_Task brief:_ State, as a number alone, how many lines of the data contain the string "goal".

Excerpts from a dataset:
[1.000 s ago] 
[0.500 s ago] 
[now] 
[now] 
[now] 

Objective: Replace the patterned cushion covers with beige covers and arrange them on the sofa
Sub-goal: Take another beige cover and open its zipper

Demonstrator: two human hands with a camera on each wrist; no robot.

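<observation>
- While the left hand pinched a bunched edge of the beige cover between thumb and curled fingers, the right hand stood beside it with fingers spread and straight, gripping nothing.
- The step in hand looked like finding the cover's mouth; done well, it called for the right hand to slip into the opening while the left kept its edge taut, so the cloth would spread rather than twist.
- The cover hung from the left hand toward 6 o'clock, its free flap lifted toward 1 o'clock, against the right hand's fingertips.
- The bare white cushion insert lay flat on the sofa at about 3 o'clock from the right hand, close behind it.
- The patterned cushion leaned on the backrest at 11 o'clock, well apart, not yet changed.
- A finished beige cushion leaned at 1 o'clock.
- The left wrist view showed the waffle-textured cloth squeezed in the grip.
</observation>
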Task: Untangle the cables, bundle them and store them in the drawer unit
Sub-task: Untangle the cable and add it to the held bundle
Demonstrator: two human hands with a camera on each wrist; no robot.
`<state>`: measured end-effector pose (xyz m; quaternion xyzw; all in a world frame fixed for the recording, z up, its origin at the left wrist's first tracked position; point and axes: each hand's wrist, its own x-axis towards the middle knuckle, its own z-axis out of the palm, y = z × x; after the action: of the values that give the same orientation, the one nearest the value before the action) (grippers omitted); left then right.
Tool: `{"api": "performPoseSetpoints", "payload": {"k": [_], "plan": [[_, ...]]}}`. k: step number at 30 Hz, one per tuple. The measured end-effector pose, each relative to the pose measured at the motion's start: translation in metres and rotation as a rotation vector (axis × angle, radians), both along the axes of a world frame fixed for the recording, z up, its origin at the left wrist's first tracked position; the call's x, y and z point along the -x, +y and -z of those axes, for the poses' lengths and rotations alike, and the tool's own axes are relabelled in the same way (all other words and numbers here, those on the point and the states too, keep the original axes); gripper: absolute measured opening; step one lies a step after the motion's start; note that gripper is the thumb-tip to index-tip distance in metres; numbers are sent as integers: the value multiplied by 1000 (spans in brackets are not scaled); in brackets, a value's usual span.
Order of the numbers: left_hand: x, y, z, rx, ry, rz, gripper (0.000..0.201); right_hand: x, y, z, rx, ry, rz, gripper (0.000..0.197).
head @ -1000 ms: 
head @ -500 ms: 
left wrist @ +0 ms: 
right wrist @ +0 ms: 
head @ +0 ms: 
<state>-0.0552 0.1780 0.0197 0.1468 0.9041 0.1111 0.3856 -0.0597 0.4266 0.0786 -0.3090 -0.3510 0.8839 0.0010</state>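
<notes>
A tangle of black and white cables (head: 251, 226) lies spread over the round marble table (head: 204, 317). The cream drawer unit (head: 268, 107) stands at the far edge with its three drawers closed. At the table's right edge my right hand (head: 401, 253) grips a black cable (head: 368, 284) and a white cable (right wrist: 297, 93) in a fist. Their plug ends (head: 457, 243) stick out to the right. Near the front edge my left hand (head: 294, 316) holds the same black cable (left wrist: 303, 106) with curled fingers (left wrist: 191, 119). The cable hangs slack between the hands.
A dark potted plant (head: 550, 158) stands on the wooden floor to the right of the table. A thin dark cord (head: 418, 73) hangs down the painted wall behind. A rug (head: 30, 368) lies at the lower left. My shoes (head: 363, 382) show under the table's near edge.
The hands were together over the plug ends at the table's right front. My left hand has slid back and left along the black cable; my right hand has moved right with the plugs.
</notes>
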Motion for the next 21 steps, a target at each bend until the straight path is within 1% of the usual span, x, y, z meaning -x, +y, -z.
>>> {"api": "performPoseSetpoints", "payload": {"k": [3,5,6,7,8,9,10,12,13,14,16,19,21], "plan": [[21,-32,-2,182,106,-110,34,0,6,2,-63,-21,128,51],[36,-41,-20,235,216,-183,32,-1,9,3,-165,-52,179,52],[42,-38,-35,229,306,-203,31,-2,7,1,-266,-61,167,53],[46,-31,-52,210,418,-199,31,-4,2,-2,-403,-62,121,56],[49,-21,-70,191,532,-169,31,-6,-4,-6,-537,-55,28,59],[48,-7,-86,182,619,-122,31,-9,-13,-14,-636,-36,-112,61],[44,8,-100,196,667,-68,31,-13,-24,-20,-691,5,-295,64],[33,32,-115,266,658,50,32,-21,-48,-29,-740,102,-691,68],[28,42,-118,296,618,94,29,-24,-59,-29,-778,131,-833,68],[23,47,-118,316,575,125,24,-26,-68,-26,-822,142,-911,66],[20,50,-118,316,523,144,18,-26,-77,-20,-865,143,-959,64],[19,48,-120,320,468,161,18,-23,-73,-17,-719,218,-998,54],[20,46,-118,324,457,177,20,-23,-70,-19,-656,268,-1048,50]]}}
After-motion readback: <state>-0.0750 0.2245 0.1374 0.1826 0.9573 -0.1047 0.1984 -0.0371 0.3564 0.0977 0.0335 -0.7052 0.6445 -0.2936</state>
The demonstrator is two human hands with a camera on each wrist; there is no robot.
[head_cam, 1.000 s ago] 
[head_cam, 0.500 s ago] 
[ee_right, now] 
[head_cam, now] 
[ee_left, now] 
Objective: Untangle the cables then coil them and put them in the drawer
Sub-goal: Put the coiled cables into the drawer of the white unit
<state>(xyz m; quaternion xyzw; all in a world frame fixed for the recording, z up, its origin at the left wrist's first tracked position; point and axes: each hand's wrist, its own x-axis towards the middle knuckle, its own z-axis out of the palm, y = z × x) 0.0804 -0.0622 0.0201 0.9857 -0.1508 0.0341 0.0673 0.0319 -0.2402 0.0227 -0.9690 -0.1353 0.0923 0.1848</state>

_Response to this exercise:_ 2